What you're actually paying for: PITI
Your monthly mortgage payment is four things stacked together: Principal, Interest, Taxes, and Insurance. Not all four go to the bank — only principal and interest do.
Principal
The actual loan balance. Each month, a portion of your payment reduces what you owe.
Interest
The lender's fee for the borrowed money. Calculated as (remaining balance × rate) / 12. In year one, ~80% of your payment is interest. By year 25, ~80% is principal. This is why early extra principal payments are so powerful.
Taxes
The lender collects 1/12 of your annual property tax bill each month and holds it in an escrow account, then pays the county when the bill comes due. In San Diego, property tax is ~1.05–1.25% of purchase price annually (Prop 13 base + voter-approved bonds + Mello-Roos in newer communities). See our San Diego property tax guide.
Insurance
Homeowners insurance, paid annually but escrowed monthly. In San Diego, $1,200/yr coastal-urban to $6,000+ in fire-exposed inland areas.
PMI — the fifth piece, sometimes
If you put less than 20% down on a conventional loan, you'll also pay private mortgage insurance until your loan-to-value ratio hits 78–80%. Typical: 0.3–1.2% of loan/year. PMI protects the lender; it does nothing for you. FHA has its own version called MIP.
Rate vs. APR
Interest rate = the rate on your note. Drives your payment.
APR = interest rate + amortized closing costs, expressed annually. Always 0.10–0.25% higher than rate.

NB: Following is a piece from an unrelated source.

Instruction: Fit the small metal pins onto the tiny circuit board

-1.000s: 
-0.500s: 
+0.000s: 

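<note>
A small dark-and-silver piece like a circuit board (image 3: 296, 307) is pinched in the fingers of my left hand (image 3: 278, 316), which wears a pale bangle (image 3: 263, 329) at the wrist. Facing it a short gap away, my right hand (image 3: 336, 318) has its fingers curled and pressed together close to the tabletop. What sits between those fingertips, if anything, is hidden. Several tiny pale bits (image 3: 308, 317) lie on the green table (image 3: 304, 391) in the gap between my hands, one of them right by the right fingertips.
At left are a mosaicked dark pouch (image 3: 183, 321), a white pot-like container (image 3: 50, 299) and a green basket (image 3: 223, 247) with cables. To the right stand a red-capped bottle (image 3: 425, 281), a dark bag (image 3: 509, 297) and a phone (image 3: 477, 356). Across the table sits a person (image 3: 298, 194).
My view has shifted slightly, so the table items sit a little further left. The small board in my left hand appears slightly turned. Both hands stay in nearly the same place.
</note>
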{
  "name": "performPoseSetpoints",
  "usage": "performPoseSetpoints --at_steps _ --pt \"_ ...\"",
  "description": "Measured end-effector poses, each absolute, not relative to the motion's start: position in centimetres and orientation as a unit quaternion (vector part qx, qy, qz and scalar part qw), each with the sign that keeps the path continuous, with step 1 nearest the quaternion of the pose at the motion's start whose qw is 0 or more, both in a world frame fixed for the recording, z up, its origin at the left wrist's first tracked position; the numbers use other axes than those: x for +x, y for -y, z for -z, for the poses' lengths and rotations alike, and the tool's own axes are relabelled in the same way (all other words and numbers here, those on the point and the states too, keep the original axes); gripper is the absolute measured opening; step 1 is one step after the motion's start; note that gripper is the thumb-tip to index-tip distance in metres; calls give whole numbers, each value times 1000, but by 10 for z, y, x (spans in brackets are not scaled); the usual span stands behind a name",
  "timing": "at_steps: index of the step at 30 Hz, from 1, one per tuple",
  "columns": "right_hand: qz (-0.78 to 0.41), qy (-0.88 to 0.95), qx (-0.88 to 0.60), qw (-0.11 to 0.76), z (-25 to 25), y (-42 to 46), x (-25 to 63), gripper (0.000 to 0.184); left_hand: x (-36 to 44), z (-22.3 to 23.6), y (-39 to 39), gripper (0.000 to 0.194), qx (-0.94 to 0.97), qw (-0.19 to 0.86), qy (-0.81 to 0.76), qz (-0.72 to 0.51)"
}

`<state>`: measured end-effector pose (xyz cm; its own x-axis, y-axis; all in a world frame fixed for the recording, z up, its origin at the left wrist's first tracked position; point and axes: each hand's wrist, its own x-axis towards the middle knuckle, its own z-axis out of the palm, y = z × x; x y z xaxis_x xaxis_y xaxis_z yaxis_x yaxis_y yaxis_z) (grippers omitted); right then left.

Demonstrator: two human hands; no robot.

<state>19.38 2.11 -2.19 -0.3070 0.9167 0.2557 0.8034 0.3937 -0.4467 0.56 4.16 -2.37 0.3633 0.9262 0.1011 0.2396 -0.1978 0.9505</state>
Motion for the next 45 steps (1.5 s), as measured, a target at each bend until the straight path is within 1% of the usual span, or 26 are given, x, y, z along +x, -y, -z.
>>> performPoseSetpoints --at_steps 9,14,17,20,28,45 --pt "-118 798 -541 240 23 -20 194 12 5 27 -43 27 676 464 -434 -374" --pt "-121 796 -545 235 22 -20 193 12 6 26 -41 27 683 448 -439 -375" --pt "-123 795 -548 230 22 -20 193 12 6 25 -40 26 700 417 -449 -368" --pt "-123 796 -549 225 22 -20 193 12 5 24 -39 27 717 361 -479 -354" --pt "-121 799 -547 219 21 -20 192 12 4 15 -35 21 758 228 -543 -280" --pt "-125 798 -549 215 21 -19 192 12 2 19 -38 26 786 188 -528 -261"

When comparing two lender quotes, look at APR — it's the apples-to-apples number. A "3.5%" rate with $8,000 of fees is more expensive than a "3.625%" rate with $1,500 of fees.

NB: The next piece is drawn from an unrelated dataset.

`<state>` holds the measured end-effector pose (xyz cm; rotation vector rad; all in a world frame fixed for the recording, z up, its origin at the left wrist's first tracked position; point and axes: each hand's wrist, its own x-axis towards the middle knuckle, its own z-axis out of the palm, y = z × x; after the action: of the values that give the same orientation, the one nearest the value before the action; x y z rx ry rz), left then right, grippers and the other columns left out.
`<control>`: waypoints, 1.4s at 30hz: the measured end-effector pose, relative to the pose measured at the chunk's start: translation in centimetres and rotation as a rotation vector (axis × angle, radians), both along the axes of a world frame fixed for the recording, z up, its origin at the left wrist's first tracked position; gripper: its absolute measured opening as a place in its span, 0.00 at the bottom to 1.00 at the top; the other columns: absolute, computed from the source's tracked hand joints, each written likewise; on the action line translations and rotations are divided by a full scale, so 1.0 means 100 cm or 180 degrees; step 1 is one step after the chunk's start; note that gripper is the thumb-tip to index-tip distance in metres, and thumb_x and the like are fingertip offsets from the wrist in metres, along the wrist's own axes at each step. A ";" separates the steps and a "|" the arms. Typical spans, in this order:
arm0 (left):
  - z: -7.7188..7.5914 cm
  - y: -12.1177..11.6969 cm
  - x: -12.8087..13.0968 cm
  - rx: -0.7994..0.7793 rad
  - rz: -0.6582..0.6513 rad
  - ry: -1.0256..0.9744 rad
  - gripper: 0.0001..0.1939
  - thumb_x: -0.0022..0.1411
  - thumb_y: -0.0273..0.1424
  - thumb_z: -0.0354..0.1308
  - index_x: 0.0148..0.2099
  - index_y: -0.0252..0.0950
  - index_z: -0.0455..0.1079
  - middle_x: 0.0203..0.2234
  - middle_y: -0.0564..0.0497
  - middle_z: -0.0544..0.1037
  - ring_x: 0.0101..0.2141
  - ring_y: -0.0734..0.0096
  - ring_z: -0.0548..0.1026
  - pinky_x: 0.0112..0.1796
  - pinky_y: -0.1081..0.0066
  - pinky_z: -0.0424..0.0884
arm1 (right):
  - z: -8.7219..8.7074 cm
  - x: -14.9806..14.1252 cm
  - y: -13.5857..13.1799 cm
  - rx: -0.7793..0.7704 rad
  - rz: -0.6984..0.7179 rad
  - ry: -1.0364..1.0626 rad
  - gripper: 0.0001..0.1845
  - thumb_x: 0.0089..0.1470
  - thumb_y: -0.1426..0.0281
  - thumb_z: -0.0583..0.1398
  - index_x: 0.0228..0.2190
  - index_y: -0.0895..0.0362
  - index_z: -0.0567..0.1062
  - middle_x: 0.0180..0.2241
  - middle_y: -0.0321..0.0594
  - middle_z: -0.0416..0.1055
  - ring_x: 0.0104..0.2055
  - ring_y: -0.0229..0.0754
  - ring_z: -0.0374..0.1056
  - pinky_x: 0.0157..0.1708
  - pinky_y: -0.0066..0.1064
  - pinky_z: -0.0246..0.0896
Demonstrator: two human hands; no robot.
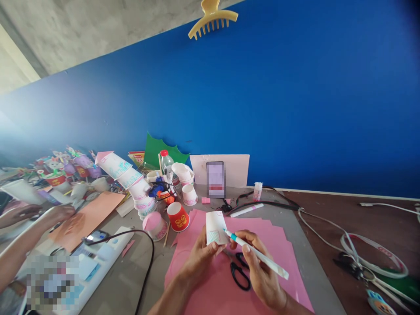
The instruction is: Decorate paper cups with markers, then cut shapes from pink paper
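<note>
My left hand [201,256] grips a white paper cup [215,225] from below and the side. Wavy teal lines and a small pink mark show on the cup's side. A white marker [262,256] with a teal collar lies between the fingers of my right hand [262,271], its tip at the cup's side. Under both hands spreads a stack of pink paper sheets [278,245]. Black-handled scissors [241,275] rest on that paper, their blades partly hidden behind my hands.
A leaning stack of decorated cups [134,186] and a red cup [178,216] stand to the left. A phone [215,179] leans against a pale board [238,170]. Another person's arm [29,245] reaches in at left. Cables [328,227] lie at right; a black cord [152,249] crosses the left side.
</note>
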<state>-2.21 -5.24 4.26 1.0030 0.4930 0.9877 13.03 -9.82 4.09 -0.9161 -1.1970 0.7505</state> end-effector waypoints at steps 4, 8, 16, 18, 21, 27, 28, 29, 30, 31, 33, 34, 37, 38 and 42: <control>0.001 -0.001 0.001 -0.0031 0.0038 -0.0003 0.30 0.55 0.46 0.68 0.53 0.34 0.72 0.40 0.41 0.79 0.47 0.53 0.75 0.52 0.56 0.66 | 0.001 0.001 -0.001 -0.0001 0.0046 -0.0004 0.14 0.67 0.59 0.53 0.43 0.49 0.76 0.34 0.39 0.74 0.34 0.42 0.73 0.33 0.30 0.73; 0.004 -0.001 0.002 -0.0047 0.0031 0.0008 0.32 0.53 0.47 0.69 0.54 0.33 0.72 0.38 0.41 0.79 0.46 0.52 0.75 0.49 0.57 0.67 | 0.001 0.000 -0.001 0.0039 0.0122 0.0079 0.13 0.67 0.59 0.54 0.43 0.49 0.76 0.34 0.39 0.73 0.34 0.42 0.73 0.35 0.29 0.73; 0.000 -0.001 0.000 -0.0062 0.0087 0.0037 0.33 0.51 0.47 0.70 0.55 0.35 0.71 0.38 0.43 0.78 0.39 0.59 0.74 0.40 0.65 0.68 | -0.002 0.001 0.002 0.0125 0.0294 0.0020 0.11 0.67 0.62 0.54 0.43 0.50 0.75 0.34 0.37 0.71 0.32 0.38 0.71 0.32 0.25 0.70; -0.001 -0.001 0.000 -0.0072 0.0084 0.0026 0.32 0.51 0.46 0.70 0.55 0.35 0.71 0.40 0.43 0.78 0.40 0.60 0.74 0.40 0.65 0.67 | -0.003 0.002 0.003 0.0120 0.0324 0.0001 0.11 0.67 0.62 0.54 0.43 0.50 0.74 0.34 0.37 0.71 0.31 0.37 0.70 0.30 0.24 0.68; 0.001 0.000 0.001 -0.0111 0.0108 0.0054 0.33 0.51 0.46 0.71 0.54 0.34 0.72 0.39 0.42 0.78 0.40 0.60 0.73 0.42 0.65 0.67 | -0.005 0.002 0.002 0.0118 0.0337 -0.0045 0.11 0.68 0.62 0.53 0.43 0.50 0.74 0.34 0.37 0.71 0.30 0.37 0.68 0.29 0.25 0.66; 0.007 -0.002 0.002 -0.0108 0.0096 0.0123 0.27 0.51 0.46 0.70 0.47 0.33 0.73 0.38 0.43 0.77 0.42 0.58 0.73 0.43 0.64 0.67 | -0.003 0.002 0.002 0.0166 0.0355 -0.0223 0.11 0.68 0.63 0.52 0.41 0.51 0.74 0.33 0.38 0.71 0.33 0.40 0.67 0.31 0.27 0.64; 0.008 -0.002 0.002 -0.0106 0.0100 0.0130 0.26 0.51 0.46 0.70 0.46 0.33 0.73 0.38 0.44 0.77 0.43 0.58 0.73 0.43 0.64 0.67 | -0.002 0.002 0.002 0.0182 0.0359 -0.0253 0.11 0.68 0.63 0.52 0.41 0.51 0.74 0.34 0.38 0.71 0.33 0.40 0.67 0.31 0.27 0.64; 0.008 -0.002 0.002 -0.0112 0.0108 0.0139 0.25 0.51 0.46 0.70 0.45 0.33 0.73 0.38 0.44 0.77 0.43 0.58 0.73 0.43 0.64 0.67 | -0.002 0.002 0.002 0.0186 0.0363 -0.0284 0.12 0.68 0.63 0.52 0.40 0.51 0.74 0.34 0.38 0.71 0.34 0.40 0.67 0.32 0.28 0.64; 0.007 -0.002 0.002 -0.0124 0.0110 0.0152 0.25 0.51 0.45 0.70 0.45 0.34 0.73 0.37 0.44 0.77 0.42 0.58 0.73 0.43 0.64 0.67 | -0.001 0.002 0.002 0.0181 0.0368 -0.0312 0.12 0.68 0.63 0.52 0.40 0.52 0.74 0.34 0.39 0.71 0.33 0.40 0.67 0.31 0.28 0.64; 0.007 -0.001 0.002 -0.0128 0.0117 0.0165 0.25 0.51 0.45 0.70 0.46 0.34 0.73 0.37 0.45 0.77 0.42 0.58 0.73 0.43 0.65 0.67 | -0.001 0.002 0.002 0.0166 0.0374 -0.0337 0.12 0.68 0.63 0.52 0.40 0.52 0.74 0.35 0.39 0.71 0.33 0.40 0.67 0.31 0.28 0.63; 0.005 -0.001 0.001 -0.0105 0.0138 0.0198 0.26 0.52 0.45 0.70 0.47 0.33 0.73 0.37 0.45 0.77 0.41 0.59 0.73 0.42 0.65 0.67 | -0.001 0.002 0.002 0.0134 0.0384 -0.0386 0.12 0.68 0.63 0.52 0.39 0.52 0.74 0.34 0.39 0.71 0.31 0.40 0.66 0.29 0.28 0.62; 0.004 0.000 0.001 -0.0078 0.0151 0.0207 0.27 0.51 0.45 0.70 0.47 0.33 0.73 0.37 0.45 0.77 0.41 0.59 0.73 0.42 0.65 0.67 | -0.001 0.002 0.002 0.0116 0.0380 -0.0410 0.12 0.68 0.63 0.52 0.39 0.52 0.74 0.34 0.39 0.71 0.30 0.39 0.65 0.28 0.28 0.61; 0.003 0.000 0.001 -0.0036 0.0179 0.0240 0.29 0.51 0.46 0.70 0.50 0.33 0.73 0.37 0.45 0.77 0.40 0.59 0.73 0.41 0.66 0.67 | -0.001 0.001 0.001 0.0057 0.0341 -0.0448 0.12 0.68 0.63 0.52 0.38 0.53 0.73 0.32 0.38 0.70 0.27 0.38 0.63 0.27 0.27 0.60; 0.003 0.000 0.001 -0.0043 0.0197 0.0258 0.30 0.50 0.46 0.70 0.50 0.33 0.73 0.36 0.45 0.77 0.40 0.60 0.73 0.41 0.66 0.67 | -0.001 0.001 0.001 0.0029 0.0330 -0.0453 0.12 0.68 0.63 0.52 0.38 0.53 0.73 0.32 0.37 0.70 0.27 0.38 0.63 0.26 0.27 0.59; 0.005 0.000 0.001 -0.0060 0.0214 0.0314 0.32 0.50 0.47 0.70 0.51 0.33 0.72 0.36 0.45 0.78 0.40 0.59 0.73 0.40 0.66 0.67 | -0.004 0.001 0.002 -0.0053 0.0285 -0.0459 0.13 0.68 0.62 0.52 0.38 0.53 0.73 0.30 0.37 0.69 0.27 0.38 0.64 0.25 0.28 0.59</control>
<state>-2.07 -5.24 4.75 1.0270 0.6201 0.9949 13.12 -9.63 3.70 -0.9480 -1.3675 0.7770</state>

Amortization — why early payments are mostly interest
Your monthly payment stays flat over the life of the loan, but the split between principal and interest shifts every month. Example, $700K loan at 7%, 30-year:
| Year | Monthly P&I | To Interest | To Principal | Balance |
|---|---|---|---|---|
| 1 | $4,657 | $4,083 | $574 | $693,164 |
| 5 | $4,657 | $3,917 | $740 | $667,212 |
| 15 | $4,657 | $3,196 | $1,461 | $546,008 |
| 25 | $4,657 | $1,536 | $3,121 | $262,415 |
| 30 | $4,657 | $27 | $4,630 | $0 |
Fixed vs. adjustable
- Fixed-rate. Same rate for the entire term (usually 30 or 15 years). Predictable.

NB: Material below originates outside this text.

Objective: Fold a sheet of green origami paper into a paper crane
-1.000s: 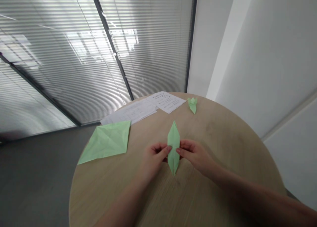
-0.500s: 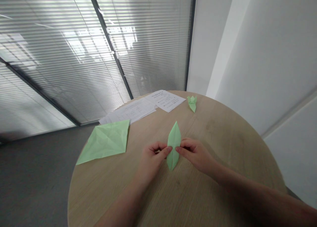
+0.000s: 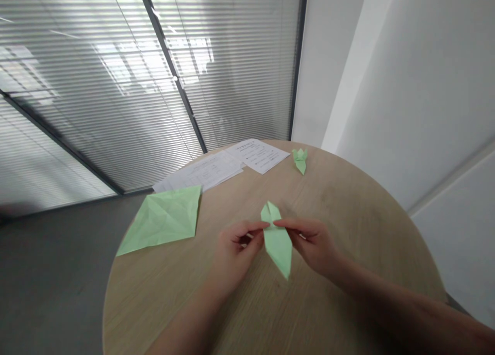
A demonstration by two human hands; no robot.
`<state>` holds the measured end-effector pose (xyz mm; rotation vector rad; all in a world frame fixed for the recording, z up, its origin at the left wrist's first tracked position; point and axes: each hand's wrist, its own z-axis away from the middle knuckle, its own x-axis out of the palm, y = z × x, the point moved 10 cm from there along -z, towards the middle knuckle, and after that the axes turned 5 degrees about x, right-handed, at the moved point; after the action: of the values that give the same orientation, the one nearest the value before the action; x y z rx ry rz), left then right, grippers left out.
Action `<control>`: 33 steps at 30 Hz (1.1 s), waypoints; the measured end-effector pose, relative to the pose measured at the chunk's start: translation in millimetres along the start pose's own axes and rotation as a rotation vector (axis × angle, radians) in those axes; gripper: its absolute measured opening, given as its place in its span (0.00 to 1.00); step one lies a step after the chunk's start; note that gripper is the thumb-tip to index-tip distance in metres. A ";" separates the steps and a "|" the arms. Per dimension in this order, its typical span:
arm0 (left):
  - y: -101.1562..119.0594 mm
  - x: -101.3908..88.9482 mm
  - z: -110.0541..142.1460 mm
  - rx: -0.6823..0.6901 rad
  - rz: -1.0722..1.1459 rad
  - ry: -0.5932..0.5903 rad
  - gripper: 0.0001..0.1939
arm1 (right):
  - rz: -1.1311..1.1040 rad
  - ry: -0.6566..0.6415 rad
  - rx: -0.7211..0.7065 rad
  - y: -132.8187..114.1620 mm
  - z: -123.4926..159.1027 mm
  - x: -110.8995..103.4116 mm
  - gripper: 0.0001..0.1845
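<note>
A narrow piece of folded green paper (image 3: 279, 247) is held between both hands above the table. Its far end splits into two short points, and its near end tapers to one tip toward me. My left hand (image 3: 240, 246) pinches its left edge, index finger on top and thumb below. From the right side, my right hand (image 3: 313, 241) grips it the same way, the two index fingertips almost meeting at a crosswise fold. The underside of the paper is hidden.
A round wooden table (image 3: 348, 215) bears a creased green paper sheet (image 3: 166, 218) at left, printed white sheets (image 3: 259, 156) toward the back, and a small folded green paper figure (image 3: 300, 160) at the far edge. Behind stands a glass partition with blinds (image 3: 247, 86).
The folded paper has been turned over between my hands. Its near tip now points right and closer to me, and my index fingers lie on top where my thumbs were.
</note>
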<state>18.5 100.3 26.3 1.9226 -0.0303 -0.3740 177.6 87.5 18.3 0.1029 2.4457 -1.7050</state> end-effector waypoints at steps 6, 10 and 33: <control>-11.9 6.3 0.9 -0.151 0.145 -0.015 0.12 | 0.021 0.005 0.086 6.7 0.5 -3.9 0.15; -19.5 7.7 -1.3 -0.181 0.201 0.040 0.13 | -0.062 -0.019 0.190 24.8 0.4 2.9 0.14; -43.8 17.6 0.7 -0.370 0.122 -0.039 0.14 | -0.175 -0.137 0.527 58.2 2.0 21.1 0.25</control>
<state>28.1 112.7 -18.2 1.5395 -0.0970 -0.3105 165.6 105.1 -39.7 -0.1675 1.9023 -2.3077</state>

- Adjustable-rate (ARM). Fixed for an initial period (3, 5, 7, or 10 years), then adjusts annually based on a market index plus a margin. Lower starting rate; risk of higher payments later.
Discount points
Pay 1% of the loan upfront to lower your rate by ~0.25%. Pays off if you keep the loan past the breakeven point (usually 5–7 years). Most San Diego buyers don't keep a loan that long, so points often aren't worth it. Run the math.
Escrow — two different things
Confusingly, "escrow" means two things:
- Escrow (closing). The neutral third party holding your earnest money and coordinating closing.
- Escrow (impound) account. The lender's monthly tax + insurance holding account.
Context tells you which. In California, both are common in the same transaction.
What changes when you sign
You sign a Promissory Note (the IOU) and a Deed of Trust (the lien against your property — California uses these instead of mortgages). The deed of trust is recorded with the county. If you stop paying, the lender can foreclose non-judicially in California — typically 4–6 months from default.